RONSTADTAnd he would come over and sing tenor and each us everything we needed to know about bluegrass music. So that's how I started singing with Emmy.
REHMWe have an email from Richard in Washington who says, "I love Linda's collaborations with Emmylou Harris and Dolly Parton." How did that come about?
RONSTADTWell, I met Emmy because somebody in the Flying Burrito Brothers told me that she was doing country rock like I was trying to do. And there weren't very many people trying to sing country music, you know, from pop music. He said, you two girls just have to meet. You're really going to like each other. Well, how often does that happen, you know.
RONSTADTSo I did meet her. She was singing with Gram Parsons. I met her in Texas. And we just loved each other's -- what we were chasing, you know. I loved her -- I fell in love with her voice. Emmy has a real urgency about the way she sings. It's like it's so urgent that you listen to her because life or death depends on it.
REHMSo here you are making music, making albums. Tell us about making the album "Heart Like a Wheel."

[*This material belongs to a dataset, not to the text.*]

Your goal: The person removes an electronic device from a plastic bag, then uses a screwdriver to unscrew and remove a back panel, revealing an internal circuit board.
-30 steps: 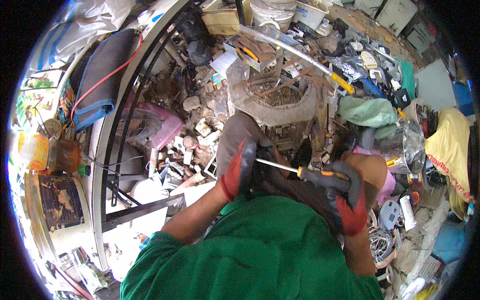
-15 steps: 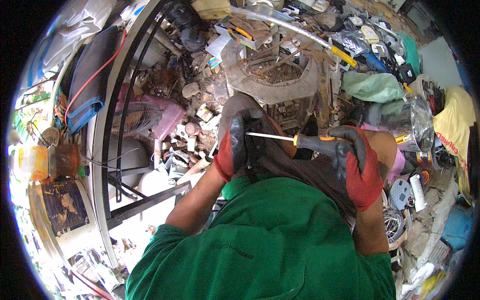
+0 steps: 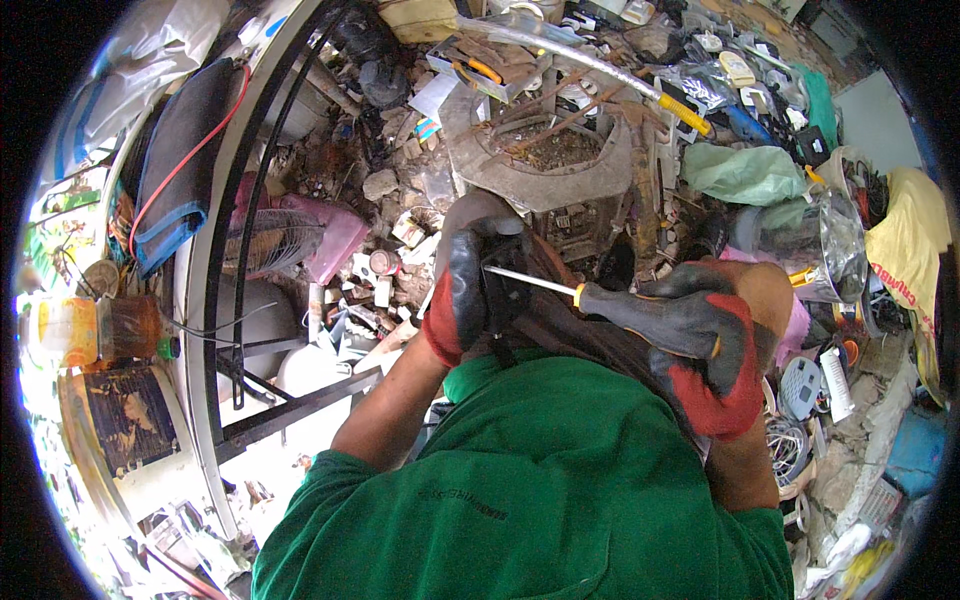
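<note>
Red-and-black work gloves cover both hands. My right hand (image 3: 722, 345) is wrapped around the dark handle of a screwdriver (image 3: 535, 279), whose pale shaft points left. The shaft's tip meets a black object (image 3: 508, 290) resting by my raised knee. My left hand (image 3: 462, 295) grips that object from its left side. Its kind is hard to make out against the dark shorts, and the glove hides part of it.
A black metal frame (image 3: 222, 330) stands close on my left. Ahead lies a worn grey plate with a large opening (image 3: 500, 170), and a hammer-like tool (image 3: 645, 150) beside it. Bags and a clear plastic container (image 3: 840, 250) sit at right among scattered scrap.
My right hand has rolled around the screwdriver handle and dropped slightly toward me. The shaft now slants a little more. My left hand and the black object have barely moved.
</note>
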Demonstrator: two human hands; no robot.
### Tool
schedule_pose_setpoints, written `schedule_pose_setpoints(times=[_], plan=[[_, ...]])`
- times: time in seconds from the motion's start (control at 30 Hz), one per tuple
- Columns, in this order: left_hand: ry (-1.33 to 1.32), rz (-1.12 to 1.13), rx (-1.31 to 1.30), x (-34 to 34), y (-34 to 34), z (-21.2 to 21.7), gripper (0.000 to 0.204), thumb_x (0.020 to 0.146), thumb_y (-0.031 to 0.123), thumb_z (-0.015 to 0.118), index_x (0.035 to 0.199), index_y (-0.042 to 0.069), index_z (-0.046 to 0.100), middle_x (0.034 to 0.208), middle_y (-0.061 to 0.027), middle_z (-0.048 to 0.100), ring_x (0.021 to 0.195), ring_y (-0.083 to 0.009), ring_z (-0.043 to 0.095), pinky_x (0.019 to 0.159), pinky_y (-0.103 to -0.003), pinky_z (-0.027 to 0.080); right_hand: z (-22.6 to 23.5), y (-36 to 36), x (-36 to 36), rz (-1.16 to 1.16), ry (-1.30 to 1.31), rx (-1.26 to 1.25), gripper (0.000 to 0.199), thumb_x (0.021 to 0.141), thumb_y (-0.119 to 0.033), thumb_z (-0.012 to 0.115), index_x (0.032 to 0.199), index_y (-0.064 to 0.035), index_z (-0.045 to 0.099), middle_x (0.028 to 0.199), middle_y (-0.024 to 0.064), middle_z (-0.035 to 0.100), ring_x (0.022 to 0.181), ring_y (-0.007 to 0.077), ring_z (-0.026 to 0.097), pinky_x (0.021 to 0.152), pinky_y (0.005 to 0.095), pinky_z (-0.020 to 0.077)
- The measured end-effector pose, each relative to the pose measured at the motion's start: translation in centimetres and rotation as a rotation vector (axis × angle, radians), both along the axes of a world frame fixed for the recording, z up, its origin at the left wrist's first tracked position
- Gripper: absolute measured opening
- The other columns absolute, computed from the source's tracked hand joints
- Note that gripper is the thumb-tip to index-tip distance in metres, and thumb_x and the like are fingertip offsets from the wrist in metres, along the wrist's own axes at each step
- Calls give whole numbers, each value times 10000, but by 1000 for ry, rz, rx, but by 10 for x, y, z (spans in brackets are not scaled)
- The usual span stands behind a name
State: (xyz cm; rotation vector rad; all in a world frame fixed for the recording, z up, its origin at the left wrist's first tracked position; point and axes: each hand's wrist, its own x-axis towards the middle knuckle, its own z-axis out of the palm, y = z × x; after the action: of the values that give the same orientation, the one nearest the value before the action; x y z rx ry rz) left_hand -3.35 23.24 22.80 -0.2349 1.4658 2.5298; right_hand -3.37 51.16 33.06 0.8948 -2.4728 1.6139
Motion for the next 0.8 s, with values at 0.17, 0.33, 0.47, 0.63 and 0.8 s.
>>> schedule_pose_setpoints(times=[0.17, 0.33, 0.47, 0.63, 0.8], plan=[[53, -21, 9, 0, -7, 0, 760, 894, 709, 378, 1259, 48, 468, 1051, -123, 607, 846, -232, 628, 688, -353, 544, 4, 8, 7, -137, -218, 169, 588, 797, -178, 625, 1330, -18, 434, 1270, 226, 487, 1148, 336, 536, 974, 415, 415], [14, 46, 90, -2, 7, 13, 615, 972, 613, 304, 1221, 84, 496, 970, -65, 602, 753, -156, 567, 622, -277, 482, 6, 3, 8, -50, -159, -78, 596, 812, -216, 627, 1337, -11, 434, 1225, 224, 542, 1123, 328, 563, 957, 402, 437], [-66, 72, 50, 0, 1, 13, 640, 936, 647, 374, 1219, 88, 505, 999, -69, 601, 778, -166, 574, 632, -291, 491, 10, 5, 0, -70, -165, 104, 545, 794, -133, 595, 1310, -14, 465, 1209, 223, 556, 1096, 341, 579, 939, 409, 452], [45, -8, 127, -4, -3, 6, 673, 901, 674, 430, 1224, 90, 515, 1023, -68, 604, 830, -182, 586, 668, -302, 502, 6, 10, -1, 57, 118, 100, 464, 761, -55, 621, 1215, -76, 526, 1163, 242, 567, 1030, 407, 595, 908, 467, 468], [125, 38, 245, -4, 7, 17, 693, 897, 676, 432, 1234, 75, 506, 1052, -99, 601, 879, -222, 597, 743, -349, 526, -6, 4, 11, 42, 295, -47, 415, 711, -29, 655, 1108, -116, 571, 1180, 281, 541, 986, 453, 590, 840, 534, 493]])
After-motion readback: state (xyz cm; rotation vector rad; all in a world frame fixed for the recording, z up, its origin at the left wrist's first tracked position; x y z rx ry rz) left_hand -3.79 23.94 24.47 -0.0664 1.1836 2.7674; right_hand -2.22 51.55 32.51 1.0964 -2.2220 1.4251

RONSTADTWell, I'd heard this song in a taxicab called "Heart Like a Wheel." Jerry Jeff Walker had sung it to me. It was, you know, just 6:00 in the morning as the sun was coming up. And it is -- for all practical purposes I think we could define it as an art song. It is a beautiful, beautiful song. It wasn't quite folk music. It certainly wasn't rock 'n roll, it wasn't pop music. I didn't know what it was but I knew I had to sing it. And I knew that was the direction I wanted to go in.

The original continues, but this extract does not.